The Impact of the ADPPA Privacy Act in the Healthcare Industry

All players in the health and wellness ecosystem must monitor developments around the US Privacy and Data Protection Act (ADPPA). If adopted, the ADPPA will be a watershed in the regulation of the confidentiality and security of personal information, including health information. ADPPA would have a particularly large impact on entities that currently collect, process and transmit health information but are not subject to HIPAA.

Our colleagues Cynthia Larose and Christian Field provided a comprehensive summary of the draft bill for discussion here.

The confidentiality and security of health information in the United States is governed by a number of overlapping state and federal laws, and these laws are enforced by various government agencies. While HIPAA is implemented primarily by the HHS Civil Rights Office, ADPPA will be implemented by the FTC and Attorneys General. As HIPAA only applies to covered entities (health plans and healthcare providers involved in electronic transactions covered by HIPAA) and their business partners, a number of entities that collect, process and disclose health information are not subject to HIPAA. and often fall outside state medical privacy laws, which apply similarly to providers and insurers. Whether or not they are currently regulated by HIPAA, health information gathering companies may want to pay special attention to the following aspects of the ADPPA project.


The bill applies to entities that collect, process or transfer “covered data”. “Covered data” means “information that identifies or is related to or reasonably related to an individual or device”, which includes “extracted data” and “unique identifiers”, which will include persistent digital tags such as cookies and IP addresses. Such entities are referred to as ‘covered entities’ under the ADPPA (a nomenclature that may become confusing as the same term is used much more narrowly under the HIPAA).

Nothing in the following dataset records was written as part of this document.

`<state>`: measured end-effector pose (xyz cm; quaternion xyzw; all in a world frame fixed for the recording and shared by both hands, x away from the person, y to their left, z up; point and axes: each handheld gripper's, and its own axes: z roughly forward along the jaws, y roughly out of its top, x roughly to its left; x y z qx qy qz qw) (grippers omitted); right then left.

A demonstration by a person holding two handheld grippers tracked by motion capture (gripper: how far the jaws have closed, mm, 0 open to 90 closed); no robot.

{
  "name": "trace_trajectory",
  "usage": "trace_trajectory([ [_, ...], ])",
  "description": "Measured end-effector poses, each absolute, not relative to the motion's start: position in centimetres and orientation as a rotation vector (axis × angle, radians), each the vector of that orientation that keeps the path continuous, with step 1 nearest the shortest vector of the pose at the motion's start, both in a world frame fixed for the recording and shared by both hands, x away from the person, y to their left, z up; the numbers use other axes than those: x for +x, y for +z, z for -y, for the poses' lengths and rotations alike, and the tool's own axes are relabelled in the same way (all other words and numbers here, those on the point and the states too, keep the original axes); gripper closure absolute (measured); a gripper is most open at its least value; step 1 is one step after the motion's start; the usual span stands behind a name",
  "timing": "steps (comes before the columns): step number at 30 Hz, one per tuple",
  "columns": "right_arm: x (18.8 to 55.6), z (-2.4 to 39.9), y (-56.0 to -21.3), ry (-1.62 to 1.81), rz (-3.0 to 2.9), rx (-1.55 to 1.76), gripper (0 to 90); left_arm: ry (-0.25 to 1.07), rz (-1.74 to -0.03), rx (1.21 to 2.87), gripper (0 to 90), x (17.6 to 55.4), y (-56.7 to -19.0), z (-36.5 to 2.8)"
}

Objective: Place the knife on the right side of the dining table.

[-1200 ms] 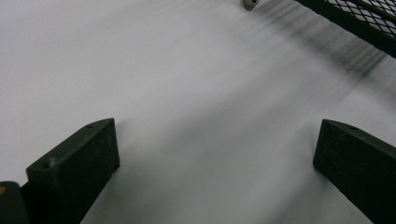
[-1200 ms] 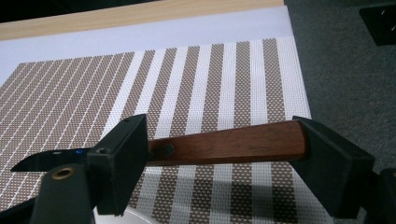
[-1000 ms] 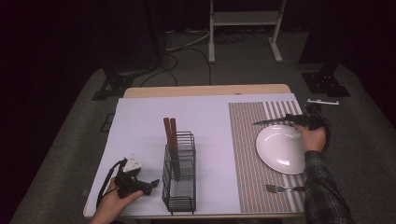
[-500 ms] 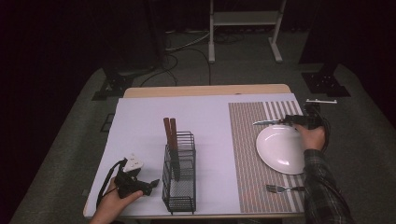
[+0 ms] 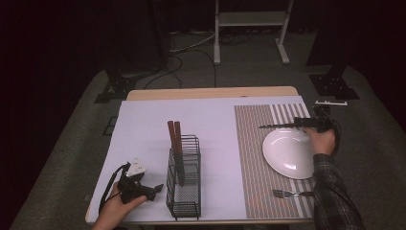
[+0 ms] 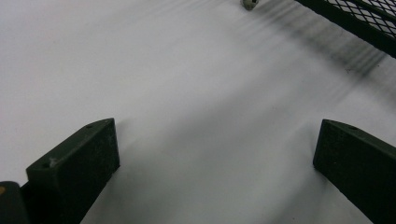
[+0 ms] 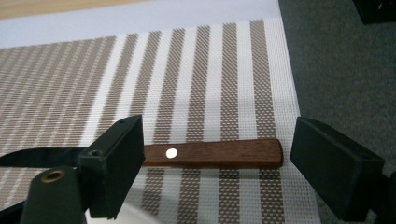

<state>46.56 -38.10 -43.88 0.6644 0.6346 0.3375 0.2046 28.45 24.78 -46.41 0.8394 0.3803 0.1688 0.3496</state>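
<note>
The right gripper (image 7: pixel 215 158) is released, its jaws wide, with the knife (image 7: pixel 212 153) lying flat on the striped placemat (image 7: pixel 201 74) near the table's far right corner, just beyond the plate (image 5: pixel 289 153). The left gripper (image 6: pixel 215 163), also released, rests near the front left corner beside the wire rack (image 5: pixel 184 184).

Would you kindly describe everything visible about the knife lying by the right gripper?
The knife has a brown wooden handle with a pale metal rivet and a dark blade. It lies flat on the striped placemat, beyond the white plate, blade pointing toward the table's middle. The right gripper stands open, its fingers either side of the handle without pressing it; whether they touch it is unclear.
</note>
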Motion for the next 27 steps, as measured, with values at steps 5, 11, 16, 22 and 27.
trace_trajectory([
  [5,45.6,37.5,-42.7,0.981,-1.787,1.778,16.2,0.438,-0.985,2.176,0.0,28.5,-46.4,-24.8],
  [11,44.3,36.4,-41.4,1.018,-1.816,1.696,16.2,0.439,-0.985,2.175,0.0,28.4,-46.4,-24.8],
  [16,43.6,35.8,-41.0,1.032,-1.839,1.656,16.2,0.439,-0.986,2.175,0.0,28.4,-46.4,-24.8],
  [22,42.5,35.2,-40.9,1.032,-1.875,1.614,16.1,0.439,-0.986,2.174,0.0,28.4,-46.4,-24.8],
  [27,41.6,34.7,-40.7,1.04,-1.901,1.581,16.2,0.439,-0.986,2.175,0.0,28.4,-46.4,-24.8],
])
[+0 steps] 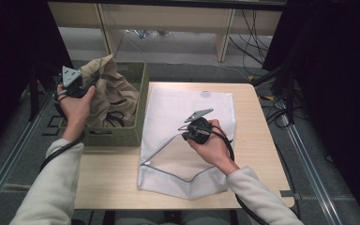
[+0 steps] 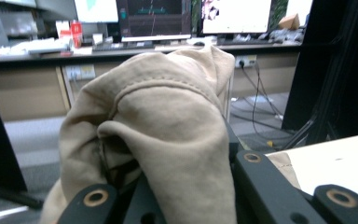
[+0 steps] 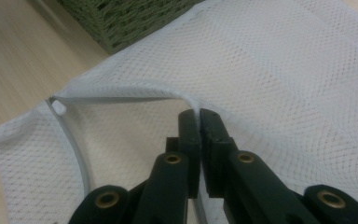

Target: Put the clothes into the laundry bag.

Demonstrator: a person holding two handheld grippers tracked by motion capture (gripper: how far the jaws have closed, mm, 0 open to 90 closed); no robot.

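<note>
A beige garment (image 1: 115, 93) lies bunched in a green woven basket (image 1: 142, 101) left of the table, one part pulled up above the rim. My left gripper (image 1: 93, 80) is shut on that raised part. In the left gripper view the beige garment (image 2: 168, 116) drapes over the jaws and hides their tips. A white mesh laundry bag (image 1: 178, 101) lies flat on the table, its zippered mouth facing the near left. My right gripper (image 1: 185, 136) is shut on the upper edge of that mouth. The right gripper (image 3: 198, 114) pinches the mesh bag (image 3: 284, 70) at its white zipper band (image 3: 116, 99), holding the mouth slightly open.
The wooden table (image 1: 258, 126) has bare surface right of the bag and along the near edge. The basket (image 3: 121, 18) stands against the bag's left side. Cables run on the floor at the right. In the left gripper view, a desk with monitors (image 2: 154, 18) stands far off.
</note>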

The bill also defines “sensitive covered data” to include, inter alia, “any information that describes or discloses a person’s past, present or future physical health, mental health, disability, diagnosis or health treatment” and genetic information.

Companies will also want to follow the definition of “big data owner”. The draft law provides the following working definition: “covered person who in the last calendar year— (A) had annual gross income from [$250,000,000] or by; [and] (B) collected, processed or transferred— (i) the data covered of more than 5 000 000 persons or devices which identify or are connected or reasonably related to 1 or more persons; [or] (ii) sensitive data covered by more than [100,000] persons or devices that identify or are connected or reasonably connected to 1 or more persons. . Depending on whether the $ 250 million in parentheses is valid and whether the “and” in parentheses becomes “or” will have a huge impact on the number of health data collectors who are considered “large data holders”. “.

Consent requirements for sensitive covered data

Under the ADPPA, the data subject may not collect or process sensitive data covered, which include health information, or transfer such data to a third party without the “explicit consent of the data subject”. According to the law, “affirmative explicit consent” requires a specific, informed, unambiguous permission for action or practice from the person concerned. Where the person concerned requests consent to the collection, processing or transfer of sensitive covered data, he must meet specific request requirements, including distinguishing between actions necessary to comply with the individual’s request and actions for another purpose.

Prevention and preservation

Under the ADPPA, covered entities subject to certain other federal privacy laws, including the HIPAA, that comply with the data confidentiality requirements of those laws are considered to comply with the “related requirements” of the ADPPA, but only with respect to data that are subject to such provisions. Similarly, Section 208 of the ADPPA, which sets out the data security requirements for the data covered, provides that entities that are subject to HIPAA and meet the information security requirements of HIPAA are considered to comply with ADPPA, but only with respect to the data covered by HIPAA. Therefore, a covered legal entity or business partner that does not comply with HIPAA could potentially be subject to enforcement action under both HIPAA and ADPPA. A covered person or business partner who holds covered data that is not subject to HIPAA may also potentially be prosecuted for violating ADPPA. The bill requires the Federal Trade Commission to issue guidelines on the overtaking landscape within one year of the entry into force of the ADPPA.

Although the ADPPA contains a broad clause for anticipating state laws, it explicitly separates from prevention all state laws that “target health information, medical information, medical records, HIV status, or HIV testing.” In this way, stains from state laws relating to medical and health confidentiality will remain in place. The ADPPA will also go far ahead of the comprehensive state privacy laws passed in recent years, but will leave intact the private right to sue for data breaches under the California Consumer Protection Act.

As the ADPPA passes through Congress, we will continue to monitor developments around the bill and how its adoption could affect the healthcare industry.